Ziprasidone outcome and tolerability: a practical clinical trial with plasma drug levels

Abstract

Introduction: The aim of this study was to evaluate clinical outcomes and the tolerability of ziprasidone in relation to its plasma levels.

Methods: Thirteen inpatients affected by schizophrenia were included in the study after an acute exacerbation phase. Ziprasidone monotherapy was administered for a period of eight weeks at a mean dose of 123.07+/-30.38 mg/day. Plasma concentrations were measured by high-performance liquid chromatography.

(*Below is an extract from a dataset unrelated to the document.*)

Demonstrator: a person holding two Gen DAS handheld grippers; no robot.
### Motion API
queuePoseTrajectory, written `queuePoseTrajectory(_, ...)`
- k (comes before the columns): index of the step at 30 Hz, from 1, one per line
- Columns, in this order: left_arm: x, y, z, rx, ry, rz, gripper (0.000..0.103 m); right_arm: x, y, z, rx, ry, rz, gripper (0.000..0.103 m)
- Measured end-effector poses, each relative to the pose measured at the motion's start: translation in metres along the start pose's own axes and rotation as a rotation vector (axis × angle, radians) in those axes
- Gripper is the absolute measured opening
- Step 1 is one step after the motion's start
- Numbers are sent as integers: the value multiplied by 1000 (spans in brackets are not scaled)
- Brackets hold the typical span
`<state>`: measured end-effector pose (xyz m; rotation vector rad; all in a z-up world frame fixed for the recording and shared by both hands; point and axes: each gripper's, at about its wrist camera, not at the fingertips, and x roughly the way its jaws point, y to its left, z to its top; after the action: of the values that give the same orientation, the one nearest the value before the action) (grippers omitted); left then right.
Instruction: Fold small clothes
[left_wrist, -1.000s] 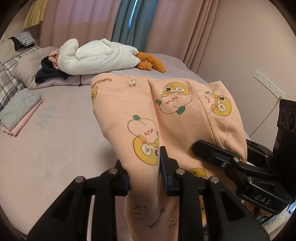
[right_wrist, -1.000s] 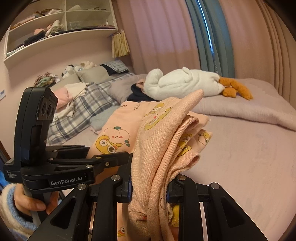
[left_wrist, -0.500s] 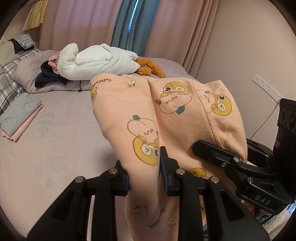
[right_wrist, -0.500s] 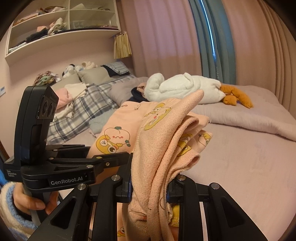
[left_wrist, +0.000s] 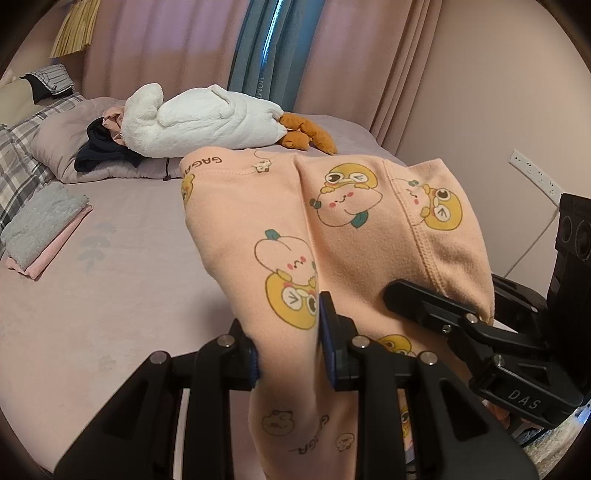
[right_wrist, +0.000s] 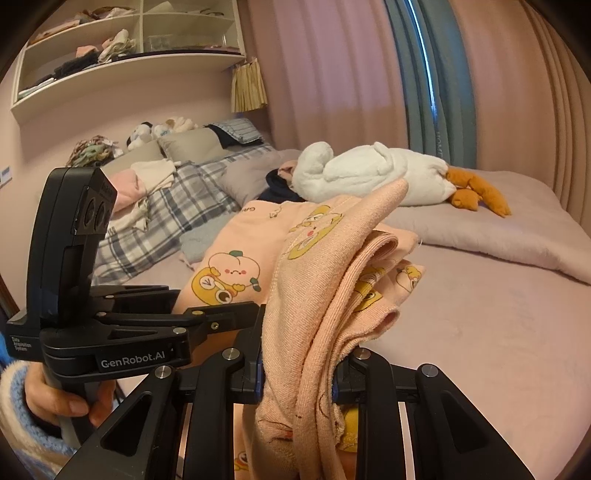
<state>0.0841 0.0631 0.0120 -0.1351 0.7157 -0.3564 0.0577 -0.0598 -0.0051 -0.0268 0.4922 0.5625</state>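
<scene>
The left tongs (left_wrist: 290, 345) clamp a fold of the peach garment (left_wrist: 332, 236). The right tongs (left_wrist: 402, 295) grip its right edge. The garment hangs above the bed (left_wrist: 110, 288). A folded stack (left_wrist: 44, 232) lies at left.

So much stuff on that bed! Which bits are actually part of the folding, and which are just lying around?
In use:
- peach cartoon-print garment
- left gripper
- right gripper

Lying about:
- white plush goose
- folded grey and pink stack
- plaid bedding
- wall shelf
</scene>
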Motion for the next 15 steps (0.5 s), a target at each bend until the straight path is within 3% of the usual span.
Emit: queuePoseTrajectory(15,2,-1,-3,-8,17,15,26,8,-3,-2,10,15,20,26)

Results: Nine patients completed the study. A significant clinical improvement was observed, especially in negative symptoms ( P<0.05), and there was a significant improvement in extrapyramidal symptoms ( P<0.01). Clinical laboratory tests, such as ECG and weight, did not significantly change from baseline. Plasma ziprasidone levels ranged from 20 ng/mL to 160 ng/mL (mean: 75.8 ng/mL) and were significantly related to the improvement in negative symptoms.

Discussion: The study showed that ziprasidone was effective and tolerable, that use of ziprasidone was characterized by an absence of extrapyramidal symptoms and weight gain, and that no alterations in clinical laboratory tests occurred. The findings suggest a relationship between plasma levels and the clinical response to negative symptoms of schizophrenia.